View from Mount Victoria
View from Mount Victoria
The path finally opened up at the top of Mount Victoria, allowing for a 360 degree view of Wellington, the harbor, the surrounding suburbs and hills. It began to mist at this point, but it was so light that it wasn’t even beading up on my skin. I lingered here for a long interval before continuing down the other side of the mountain. Some distance down the path the signage began to get lazy at the worst possible points. Up until that point, helpful signs had been stuck in no-brainer spots where your choices were to either continue down the well trodden path or jump off a cliff. At these junctures, the signs would clearly and thoughtfully indicate that one should go down the path. However, now I was arriving at junctions where four inviting paths intersected with absolutely no indication as to which direction to continue. I ended up taking numerous wrong turns that cumulatively added several miles onto my entire journey. At one point the path skirted the back end of Wellington Zoo’s Hamadryas baboon habitat. The baboons totally ignored me, even after I half climbed the fence and made my best come-hither baboon-like noises in an attempt to interrupt their stately sitting around eating grass and picking various things out of their assholes.

Soon after I gave up on those killjoy baboons the mist turned to rain. It wasn’t a full-on rain, but it was more than enough for me to encase my digital camera under four layers of protection and don my raincoat. After another extended, unintentional foray off the path, I looked at my watch and noted that I had been walking for about three hours.
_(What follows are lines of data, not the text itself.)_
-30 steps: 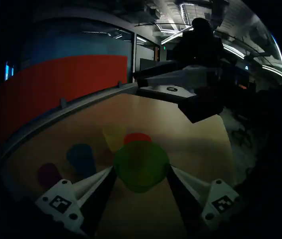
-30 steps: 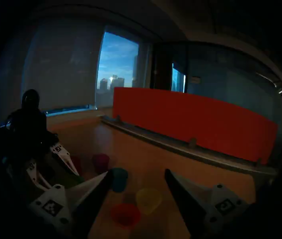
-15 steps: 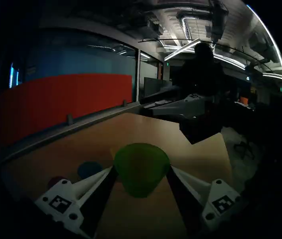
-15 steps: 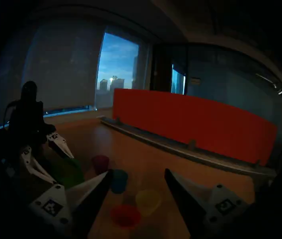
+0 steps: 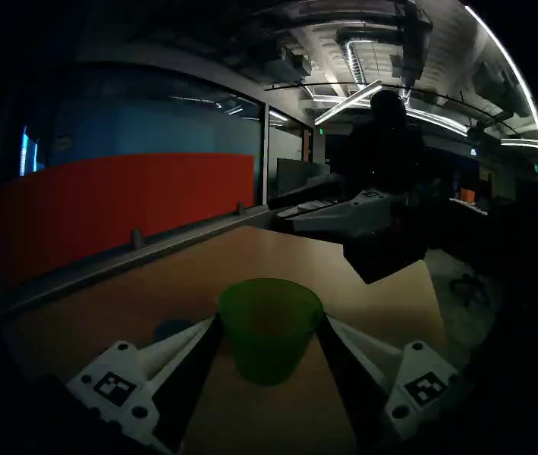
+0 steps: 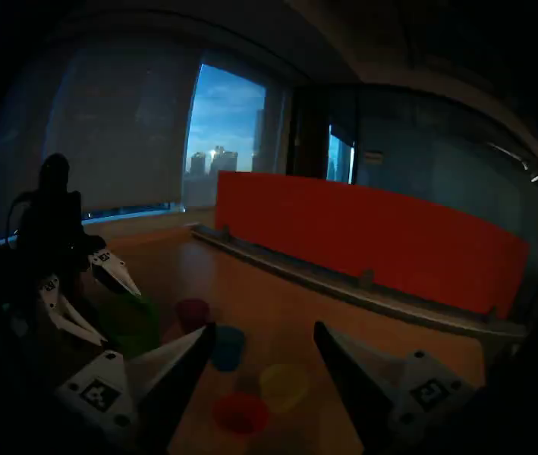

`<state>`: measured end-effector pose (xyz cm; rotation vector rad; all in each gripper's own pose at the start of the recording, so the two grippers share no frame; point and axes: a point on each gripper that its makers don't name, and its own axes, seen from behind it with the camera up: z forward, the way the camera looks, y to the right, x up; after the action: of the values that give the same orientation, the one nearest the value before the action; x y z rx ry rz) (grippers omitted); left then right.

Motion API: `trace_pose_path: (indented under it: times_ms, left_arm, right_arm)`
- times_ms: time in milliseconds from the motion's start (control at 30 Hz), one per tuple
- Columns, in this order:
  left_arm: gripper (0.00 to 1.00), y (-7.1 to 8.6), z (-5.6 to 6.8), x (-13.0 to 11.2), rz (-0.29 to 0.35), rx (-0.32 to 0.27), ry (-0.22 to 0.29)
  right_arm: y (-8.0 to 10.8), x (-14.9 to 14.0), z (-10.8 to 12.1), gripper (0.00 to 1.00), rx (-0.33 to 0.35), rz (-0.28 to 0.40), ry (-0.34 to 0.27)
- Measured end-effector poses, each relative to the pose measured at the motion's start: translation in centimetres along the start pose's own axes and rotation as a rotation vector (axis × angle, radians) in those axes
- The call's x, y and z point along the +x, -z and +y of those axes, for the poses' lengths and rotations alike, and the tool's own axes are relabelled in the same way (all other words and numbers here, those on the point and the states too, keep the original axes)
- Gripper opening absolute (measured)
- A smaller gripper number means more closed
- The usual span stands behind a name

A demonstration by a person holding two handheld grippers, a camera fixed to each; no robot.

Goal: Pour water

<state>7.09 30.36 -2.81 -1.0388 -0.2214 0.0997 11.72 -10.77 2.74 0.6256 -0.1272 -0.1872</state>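
Gripping the green cup [image 5: 270, 334] on both sides, the left claw [image 5: 269, 320] holds it upright over the wooden surface [image 5: 284, 258]. The cup's contents cannot be determined. The right claw [image 6: 263, 327] is open and holds nothing. Ahead of it, four cups stand apart on the surface: a magenta cup [image 6: 192, 312], a blue cup [image 6: 228, 346], a yellow cup [image 6: 285, 383] and a red cup [image 6: 240, 413]. Their interiors are too dim to read.
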Motion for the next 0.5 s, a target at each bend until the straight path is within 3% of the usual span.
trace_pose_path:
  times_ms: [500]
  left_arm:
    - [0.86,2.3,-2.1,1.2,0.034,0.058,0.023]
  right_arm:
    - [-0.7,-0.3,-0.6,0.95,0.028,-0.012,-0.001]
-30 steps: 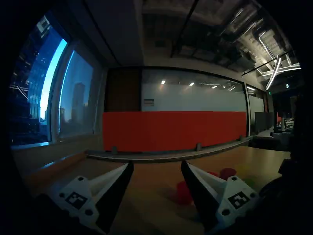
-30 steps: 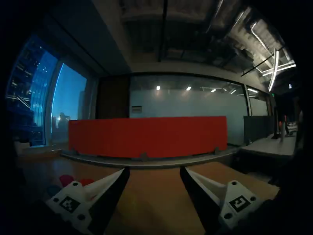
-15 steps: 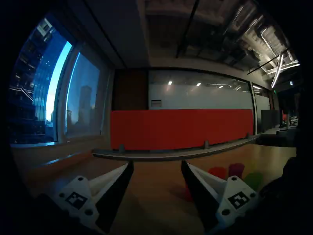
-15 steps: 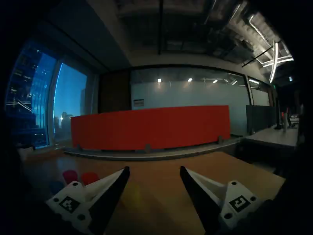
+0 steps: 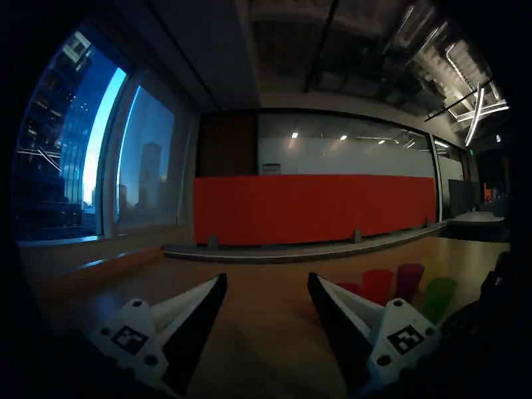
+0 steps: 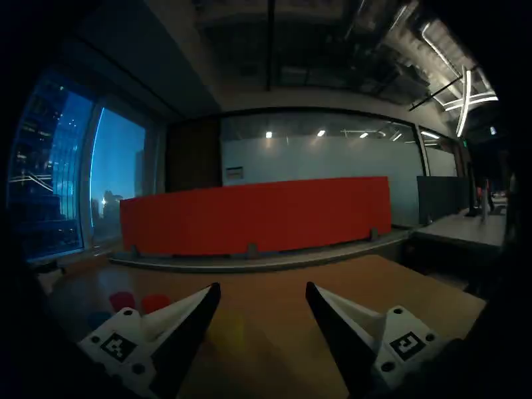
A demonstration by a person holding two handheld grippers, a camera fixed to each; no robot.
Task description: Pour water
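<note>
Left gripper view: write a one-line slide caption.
Open left gripper above a wooden table, coloured cups standing ahead on the right.

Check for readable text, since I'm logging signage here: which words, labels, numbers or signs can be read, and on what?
Small plate on the glass wall: too blurred to read.
Square markers on the left tongs and right tongs: coded patterns, no letters.
Nothing here reads as text.

A red cup (image 5: 351, 287) is half hidden behind a finger (image 5: 339, 319) of the left hand-held gripper (image 5: 266, 276)
</note>
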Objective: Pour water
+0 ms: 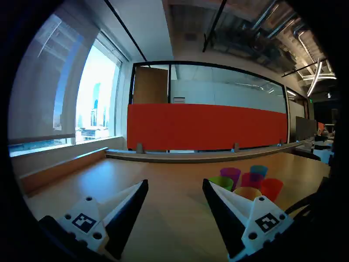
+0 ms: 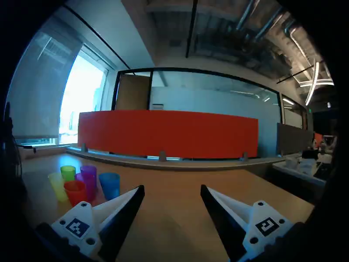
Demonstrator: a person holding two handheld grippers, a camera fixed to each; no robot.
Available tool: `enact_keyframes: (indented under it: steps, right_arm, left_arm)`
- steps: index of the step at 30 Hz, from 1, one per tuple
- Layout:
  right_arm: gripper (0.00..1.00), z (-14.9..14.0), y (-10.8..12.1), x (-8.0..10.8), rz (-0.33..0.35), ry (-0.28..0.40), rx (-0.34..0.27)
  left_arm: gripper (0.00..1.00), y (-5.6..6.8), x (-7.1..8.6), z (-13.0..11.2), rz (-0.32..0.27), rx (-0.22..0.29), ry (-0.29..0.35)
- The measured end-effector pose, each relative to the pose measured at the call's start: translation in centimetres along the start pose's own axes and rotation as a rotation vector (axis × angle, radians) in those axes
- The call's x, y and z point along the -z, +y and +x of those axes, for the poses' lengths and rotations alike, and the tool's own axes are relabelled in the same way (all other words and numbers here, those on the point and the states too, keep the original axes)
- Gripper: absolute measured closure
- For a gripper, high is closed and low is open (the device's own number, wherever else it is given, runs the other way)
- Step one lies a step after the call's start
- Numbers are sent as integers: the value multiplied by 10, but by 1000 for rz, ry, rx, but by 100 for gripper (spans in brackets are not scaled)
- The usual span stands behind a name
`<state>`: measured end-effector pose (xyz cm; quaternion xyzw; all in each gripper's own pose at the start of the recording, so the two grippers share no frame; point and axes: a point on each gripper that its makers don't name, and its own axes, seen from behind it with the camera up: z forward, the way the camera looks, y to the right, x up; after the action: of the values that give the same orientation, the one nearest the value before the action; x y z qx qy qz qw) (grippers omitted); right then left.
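Gaping empty over smooth wooden table [image 1: 174, 222]: left hand-held gripper [image 1: 175, 180], right hand-held gripper [image 2: 172, 187] (tapered translucent cups [image 1: 251, 179]).

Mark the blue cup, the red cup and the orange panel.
blue cup [image 2: 109, 187], right gripper view, middle of its side wall.
red cup [image 2: 75, 194], right gripper view, front wall below the rim.
orange panel [image 2: 170, 133], right gripper view, centre of its face.

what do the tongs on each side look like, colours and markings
Both pairs look alike. The left tongs and the right tongs each have two black, wedge-shaped fingers that taper to points. The fingers sit on white mounts with small round holes. Each mount carries a square black-and-white marker.
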<state>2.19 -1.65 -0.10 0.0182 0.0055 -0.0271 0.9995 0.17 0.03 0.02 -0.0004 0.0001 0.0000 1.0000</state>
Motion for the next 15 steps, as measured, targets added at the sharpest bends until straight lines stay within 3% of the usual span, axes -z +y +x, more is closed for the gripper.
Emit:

By my basic calculations at the beginning of the hike, if I did the seven miles at a good clip (three miles an hour), I should have been nearing the end of the Walkway. The next path marker showed that I was in fact still far short of the finish and that it was not going to be an easy finish. All the up and downhill walking had worn me down faster that I expected. I was starting to feel fatigued, sore, hungry and being progressively more wet wasn’t making things any better. Additionally, completing the walk meant going even further away from the city center, into a valley suburb called Island Bay, where I would only have to turn around and catch the bus back to Wellington. I made the executive decision to screw the rest of the path and get back into the city. As if on cue, a bus heading back to the city pulled up and I was headed for home.